What does 'to map' mean? 



Bound said:


> when you get MW2, and there's a strapping soldier named V1SCER4L running around bushmaster ACR'ing the hell out of the world, that'd be me.


----------



## windu (Aug 4, 2009)

i got wow when it was released, first month. got to lvl 60 with all points in protection. (which back then was the worst tree and class combination to lvl in) once i hit 60 joined a end game guild. raided 7 times a week, cleared molten core, went to raiding 5 days a week. and was like that for 3 years non stop (along with the massive pvp grind) once burning crusade came out hit lvl 70 in 5 days, raided and then relized i wasted 3 years of my life when the game failed to deliver anymore "fun"

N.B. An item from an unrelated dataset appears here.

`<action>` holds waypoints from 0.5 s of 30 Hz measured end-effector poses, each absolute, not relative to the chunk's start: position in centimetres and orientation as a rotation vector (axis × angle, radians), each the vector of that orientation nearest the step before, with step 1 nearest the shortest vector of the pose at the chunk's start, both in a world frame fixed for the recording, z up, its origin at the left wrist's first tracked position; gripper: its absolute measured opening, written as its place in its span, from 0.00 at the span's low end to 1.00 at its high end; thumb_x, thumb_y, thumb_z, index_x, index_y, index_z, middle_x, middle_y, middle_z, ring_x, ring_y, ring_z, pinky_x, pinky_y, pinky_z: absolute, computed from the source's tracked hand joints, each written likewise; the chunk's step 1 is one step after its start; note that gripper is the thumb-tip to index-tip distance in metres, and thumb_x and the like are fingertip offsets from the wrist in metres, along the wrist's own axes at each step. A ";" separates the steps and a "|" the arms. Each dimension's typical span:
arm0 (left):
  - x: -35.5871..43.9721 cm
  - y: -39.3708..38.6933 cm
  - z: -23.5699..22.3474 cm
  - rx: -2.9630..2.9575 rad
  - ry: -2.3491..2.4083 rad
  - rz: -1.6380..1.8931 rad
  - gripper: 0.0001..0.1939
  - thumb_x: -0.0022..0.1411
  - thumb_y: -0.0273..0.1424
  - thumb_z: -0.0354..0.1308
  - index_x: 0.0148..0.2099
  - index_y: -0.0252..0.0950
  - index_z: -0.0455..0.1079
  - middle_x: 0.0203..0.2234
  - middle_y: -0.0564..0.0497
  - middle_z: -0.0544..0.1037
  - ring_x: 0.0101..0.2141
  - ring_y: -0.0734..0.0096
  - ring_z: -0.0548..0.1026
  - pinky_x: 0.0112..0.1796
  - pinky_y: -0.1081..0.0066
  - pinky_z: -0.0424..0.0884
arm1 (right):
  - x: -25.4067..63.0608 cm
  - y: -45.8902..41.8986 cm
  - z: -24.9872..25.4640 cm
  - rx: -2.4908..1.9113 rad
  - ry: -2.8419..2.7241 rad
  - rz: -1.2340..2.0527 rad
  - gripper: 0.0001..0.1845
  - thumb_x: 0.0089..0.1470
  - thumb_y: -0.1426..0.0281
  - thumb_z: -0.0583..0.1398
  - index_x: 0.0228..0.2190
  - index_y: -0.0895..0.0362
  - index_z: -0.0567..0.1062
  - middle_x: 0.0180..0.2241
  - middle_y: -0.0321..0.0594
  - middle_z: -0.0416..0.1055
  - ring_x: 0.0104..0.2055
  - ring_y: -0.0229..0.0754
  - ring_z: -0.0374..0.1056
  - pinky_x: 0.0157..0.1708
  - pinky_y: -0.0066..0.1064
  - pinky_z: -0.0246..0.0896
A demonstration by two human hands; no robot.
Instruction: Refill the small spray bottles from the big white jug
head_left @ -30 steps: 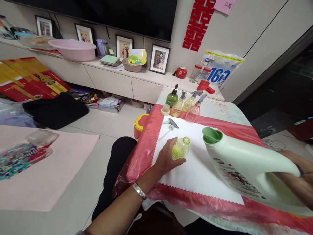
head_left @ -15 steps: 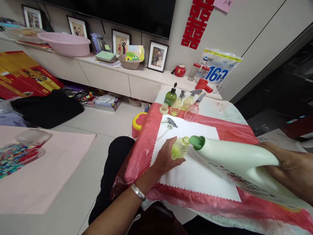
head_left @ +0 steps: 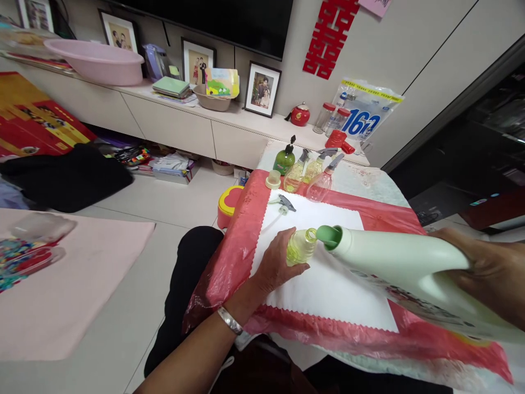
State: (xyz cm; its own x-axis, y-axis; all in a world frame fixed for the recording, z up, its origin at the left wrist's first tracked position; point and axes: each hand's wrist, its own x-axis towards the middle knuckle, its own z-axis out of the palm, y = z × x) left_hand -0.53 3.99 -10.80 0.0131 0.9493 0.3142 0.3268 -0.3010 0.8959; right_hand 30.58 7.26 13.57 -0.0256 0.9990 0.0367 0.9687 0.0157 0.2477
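Observation:
My left hand (head_left: 275,265) is wrapped round a small clear yellowish bottle (head_left: 302,245) that stands open-topped on a white cloth (head_left: 328,284). My right hand (head_left: 484,268) grips the handle of a large pale green detergent jug (head_left: 394,262), tipped nearly flat. The jug's green spout (head_left: 328,236) rests right at the small bottle's mouth. A loose grey spray nozzle (head_left: 284,204) lies on the cloth beyond my left hand.
A red plastic sheet (head_left: 241,241) covers the table under the cloth. At its far edge stand a green pump bottle (head_left: 284,158), several spray bottles (head_left: 311,172) and a small cap (head_left: 273,179). A yellow-red stool (head_left: 227,203) sits on the floor to the left.
The jug has swung left and tipped lower, bringing its spout from above the cloth to the small bottle's mouth. My left hand kept holding the bottle in place.

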 end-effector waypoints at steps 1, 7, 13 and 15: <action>-0.6 3.9 -10.7 1.681 1.323 1.291 0.45 0.52 0.40 0.72 0.66 0.40 0.54 0.61 0.40 0.68 0.62 0.49 0.69 0.62 0.48 0.67 | 30.6 7.3 13.6 2.085 2.090 0.304 0.27 0.27 0.54 0.68 0.37 0.37 0.79 0.20 0.33 0.75 0.18 0.43 0.65 0.23 0.35 0.54; -0.5 3.9 -10.5 1.684 1.331 1.297 0.46 0.51 0.38 0.72 0.66 0.40 0.54 0.61 0.39 0.68 0.62 0.47 0.68 0.62 0.46 0.67 | 31.7 7.1 13.6 1.963 2.192 0.411 0.22 0.36 0.53 0.65 0.39 0.37 0.78 0.21 0.32 0.75 0.18 0.46 0.67 0.20 0.35 0.54; -0.3 4.1 -10.8 1.690 1.315 1.317 0.46 0.50 0.36 0.73 0.66 0.39 0.54 0.61 0.39 0.68 0.62 0.45 0.68 0.62 0.43 0.66 | 31.9 6.8 13.6 1.715 2.450 0.513 0.19 0.42 0.57 0.56 0.39 0.37 0.76 0.18 0.31 0.73 0.15 0.48 0.65 0.16 0.34 0.51; -0.4 4.0 -10.7 1.686 1.311 1.320 0.46 0.50 0.36 0.73 0.66 0.41 0.54 0.61 0.40 0.68 0.61 0.45 0.68 0.62 0.43 0.67 | 31.6 6.8 13.7 1.707 2.423 0.555 0.19 0.41 0.57 0.56 0.38 0.37 0.77 0.17 0.32 0.72 0.15 0.48 0.65 0.16 0.35 0.51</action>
State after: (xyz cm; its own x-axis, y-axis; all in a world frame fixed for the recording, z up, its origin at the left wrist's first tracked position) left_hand -0.35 4.04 -10.68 0.0074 0.9438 0.3306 0.3239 -0.3150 0.8921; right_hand 31.63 6.82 13.75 -0.3535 0.9293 0.1065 0.8831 0.2940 0.3656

that game is the devil and the worst addiction iv ever had, made me stop playing guitar. yea i had alot of fun at the beggening but looking back now. i wasted so much time on that game. fuck that. dont get wow! (plus its just fucking lame now anyways, wasnt the way it used tobe)


----------



## darbdavys (Aug 4, 2009)

HammerAndSickle said:


> I think the more "disturbing" thing about that is that you evidently have such an addictive personality that you let a GAME get to you like that
> 
> Seriously, the people who get "addicted" to games are the same ones who get addicted to drugs. It's a wiring thing in their brains I assume. Drugs actually have an addictive component, nothing in a video game can be physically addictive. Except perhaps the happiness you get from playing the game, but... if it makes you happy how is that a bad thing?
> 
> I've been playing WoW on and off since launch. And I say on and off literally. I get comments about "oh, you quit for a day/week/month and came back?" but it's more like, play for a while, decide it's not entertaining any more, quit for six months til the expansion, play for a month, quit for another two... I play it because statistically it's cheaper than buying a new game every month, I have more fun doing it than any game that's come out since 2007 or so, and it has more content and worth than any other game. But when it comes down to it, it is just a game


Not true. I'm totally addicted to pc (games and everything), but I am not addicted to alcohol or anything else (although I drink sometimes, but I feel no dependance to it). also didn't get addicted to smoking, and nothing else. JUST PC. and now I hooked up on Eve-online, even more addiction 

I've been playing WoW for 2 years, but just got bored of that never-changing universe. EVERYTHING is exactly the same in wow. pvp gets boring soon, pve even sooner.


----------



## Empryrean (Aug 4, 2009)

I cannot understand how people get hooked on games like that, it's scary kinda. Maybe i'll eat my words someday


----------



## Xaios (Aug 5, 2009)

Don't listen to anyone who says WoW = Everquest. WoW did many things much, MUCH better than Everquest. For example, in Wow, pretty much every locale is distinctive. It is almost impossible to get lost. I've played a lot of MMO's where every zone looks nearly the same for miles.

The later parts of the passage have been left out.